Benomar Ziani attended the Mohammed V School and obtained his primary certificate in 1953 from the school for sons of Muslim notables. He then studied at the Moulay Youssef High School in Rabat, where French teachers introduced him to music. He deepened his musical studies with Abdelouahab Agoumi at the Conservatoire des Orangers in Rabat. During this period he crafted his first stringed instrument, a traditional "Souisdi", and formed a musical group with friends including the actor Larbi Doghmi.

Mohamed Benomar Ziani was born in 1938 in Rabat from a family originating from the Oulad Zyan tribe, in the Chaouia tribal confederacy in the Casablanca region. He grew up between Rabat and Salé, and learned from different musical masters of the region in several genres including: Malhun, Andalusian music and Gharnati.

After completing his studies, Benomar started working as a civil servant in Rabat before working as an Arabic-French translator in the city of Rommani between 1958 and 1959. However, he realized that he was not interested in pursuing a career in this work, and in 1964 he founded his own music group and launched a professional career in music.

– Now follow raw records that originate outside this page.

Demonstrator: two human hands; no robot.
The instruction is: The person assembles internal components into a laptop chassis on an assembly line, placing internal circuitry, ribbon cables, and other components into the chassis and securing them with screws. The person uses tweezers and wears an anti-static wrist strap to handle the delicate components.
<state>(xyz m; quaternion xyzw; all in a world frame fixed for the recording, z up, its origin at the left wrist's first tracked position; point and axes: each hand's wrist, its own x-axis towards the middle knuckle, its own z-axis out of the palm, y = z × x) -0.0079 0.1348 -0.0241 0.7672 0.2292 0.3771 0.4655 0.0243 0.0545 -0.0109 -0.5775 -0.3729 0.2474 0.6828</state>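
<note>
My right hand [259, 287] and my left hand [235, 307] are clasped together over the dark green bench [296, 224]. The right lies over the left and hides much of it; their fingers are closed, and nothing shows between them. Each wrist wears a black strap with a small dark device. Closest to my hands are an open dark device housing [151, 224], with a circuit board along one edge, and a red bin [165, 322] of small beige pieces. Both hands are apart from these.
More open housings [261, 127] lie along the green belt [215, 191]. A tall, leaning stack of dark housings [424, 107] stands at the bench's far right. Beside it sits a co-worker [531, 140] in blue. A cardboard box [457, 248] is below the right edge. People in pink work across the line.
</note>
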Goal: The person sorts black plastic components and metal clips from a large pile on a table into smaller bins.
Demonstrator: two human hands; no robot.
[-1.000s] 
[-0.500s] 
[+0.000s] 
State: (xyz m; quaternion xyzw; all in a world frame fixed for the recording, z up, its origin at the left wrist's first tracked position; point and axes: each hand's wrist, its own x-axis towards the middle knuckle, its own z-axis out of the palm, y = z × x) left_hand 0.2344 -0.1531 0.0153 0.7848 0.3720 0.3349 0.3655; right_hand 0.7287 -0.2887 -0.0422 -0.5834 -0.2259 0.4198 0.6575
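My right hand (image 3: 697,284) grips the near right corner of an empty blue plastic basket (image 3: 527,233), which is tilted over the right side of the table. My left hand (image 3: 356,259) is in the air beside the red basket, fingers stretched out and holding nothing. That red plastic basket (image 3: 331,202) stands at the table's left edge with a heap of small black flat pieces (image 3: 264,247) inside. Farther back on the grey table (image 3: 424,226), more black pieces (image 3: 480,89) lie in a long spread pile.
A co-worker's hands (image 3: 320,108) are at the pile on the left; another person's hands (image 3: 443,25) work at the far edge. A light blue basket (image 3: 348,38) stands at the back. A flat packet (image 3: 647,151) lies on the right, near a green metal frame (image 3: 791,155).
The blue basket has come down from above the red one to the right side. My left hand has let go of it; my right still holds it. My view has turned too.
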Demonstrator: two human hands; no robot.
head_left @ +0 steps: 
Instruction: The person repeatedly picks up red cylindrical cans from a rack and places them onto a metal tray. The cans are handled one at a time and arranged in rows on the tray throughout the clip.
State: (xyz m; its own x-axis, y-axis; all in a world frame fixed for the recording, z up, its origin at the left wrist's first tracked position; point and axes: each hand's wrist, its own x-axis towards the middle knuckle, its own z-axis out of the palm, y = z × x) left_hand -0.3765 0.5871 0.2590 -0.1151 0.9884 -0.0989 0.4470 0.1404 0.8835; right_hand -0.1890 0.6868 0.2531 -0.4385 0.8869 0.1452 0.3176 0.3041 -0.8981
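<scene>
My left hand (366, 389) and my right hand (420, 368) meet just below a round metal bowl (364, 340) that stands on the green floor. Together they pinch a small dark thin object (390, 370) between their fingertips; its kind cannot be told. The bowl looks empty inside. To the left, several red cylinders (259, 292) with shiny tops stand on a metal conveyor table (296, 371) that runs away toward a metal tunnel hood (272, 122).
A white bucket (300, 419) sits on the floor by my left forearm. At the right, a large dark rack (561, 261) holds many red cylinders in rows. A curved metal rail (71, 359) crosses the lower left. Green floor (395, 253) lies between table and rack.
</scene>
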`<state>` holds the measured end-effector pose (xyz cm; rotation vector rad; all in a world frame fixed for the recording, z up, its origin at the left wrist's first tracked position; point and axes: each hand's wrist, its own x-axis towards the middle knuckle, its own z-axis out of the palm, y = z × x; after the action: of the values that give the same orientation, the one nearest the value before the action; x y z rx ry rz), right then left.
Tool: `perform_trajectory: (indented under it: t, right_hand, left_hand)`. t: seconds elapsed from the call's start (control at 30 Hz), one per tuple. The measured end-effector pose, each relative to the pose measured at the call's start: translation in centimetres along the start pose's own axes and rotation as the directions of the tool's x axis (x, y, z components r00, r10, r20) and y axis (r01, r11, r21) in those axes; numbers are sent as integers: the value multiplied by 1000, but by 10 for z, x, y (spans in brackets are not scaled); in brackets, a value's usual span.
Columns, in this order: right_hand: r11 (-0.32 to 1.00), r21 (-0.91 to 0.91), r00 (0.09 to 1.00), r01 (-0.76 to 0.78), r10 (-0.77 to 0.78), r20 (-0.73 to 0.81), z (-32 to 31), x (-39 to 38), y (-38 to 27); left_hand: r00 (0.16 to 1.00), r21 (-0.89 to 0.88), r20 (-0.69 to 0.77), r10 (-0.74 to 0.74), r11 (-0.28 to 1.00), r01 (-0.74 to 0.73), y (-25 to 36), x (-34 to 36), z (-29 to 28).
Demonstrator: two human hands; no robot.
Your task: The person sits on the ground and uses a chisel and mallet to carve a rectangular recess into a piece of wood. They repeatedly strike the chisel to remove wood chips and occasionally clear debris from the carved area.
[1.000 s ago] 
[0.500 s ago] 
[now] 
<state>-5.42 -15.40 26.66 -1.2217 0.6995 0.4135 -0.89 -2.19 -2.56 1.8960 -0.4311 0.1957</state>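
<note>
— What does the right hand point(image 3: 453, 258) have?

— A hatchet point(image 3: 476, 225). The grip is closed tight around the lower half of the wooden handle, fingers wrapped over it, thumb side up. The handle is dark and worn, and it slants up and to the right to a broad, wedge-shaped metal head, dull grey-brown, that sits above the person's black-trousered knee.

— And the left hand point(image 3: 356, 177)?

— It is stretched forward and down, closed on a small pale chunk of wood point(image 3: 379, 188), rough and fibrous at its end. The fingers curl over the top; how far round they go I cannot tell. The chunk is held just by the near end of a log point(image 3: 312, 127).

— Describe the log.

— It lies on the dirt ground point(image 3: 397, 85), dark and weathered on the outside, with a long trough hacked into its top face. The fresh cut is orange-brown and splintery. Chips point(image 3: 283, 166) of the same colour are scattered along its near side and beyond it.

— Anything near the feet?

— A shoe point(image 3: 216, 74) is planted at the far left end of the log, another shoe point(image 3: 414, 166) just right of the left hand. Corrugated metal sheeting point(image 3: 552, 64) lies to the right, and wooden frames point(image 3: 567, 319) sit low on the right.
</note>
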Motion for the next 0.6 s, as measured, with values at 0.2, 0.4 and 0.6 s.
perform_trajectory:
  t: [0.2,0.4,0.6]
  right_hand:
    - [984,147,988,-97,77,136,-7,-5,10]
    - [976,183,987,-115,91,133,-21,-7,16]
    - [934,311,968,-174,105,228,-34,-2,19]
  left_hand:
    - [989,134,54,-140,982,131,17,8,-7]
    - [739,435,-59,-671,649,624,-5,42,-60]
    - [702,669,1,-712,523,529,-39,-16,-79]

As a professional musician, he started first by singing in clubs and festivals, before being invited regularly to perform in Moroccan Television. His success in Morocco granted him the nickname of Jimi Hendrix of violin, as he mastered this instrument very well.

Benomar Ziani collaborated with several Moroccan singers, including Zohra Al Fassiya, Salim Halali and Samy Elmaghribi. He performed also abroad. One of his famous trips was in 1983, where he sang in Walt Disney World.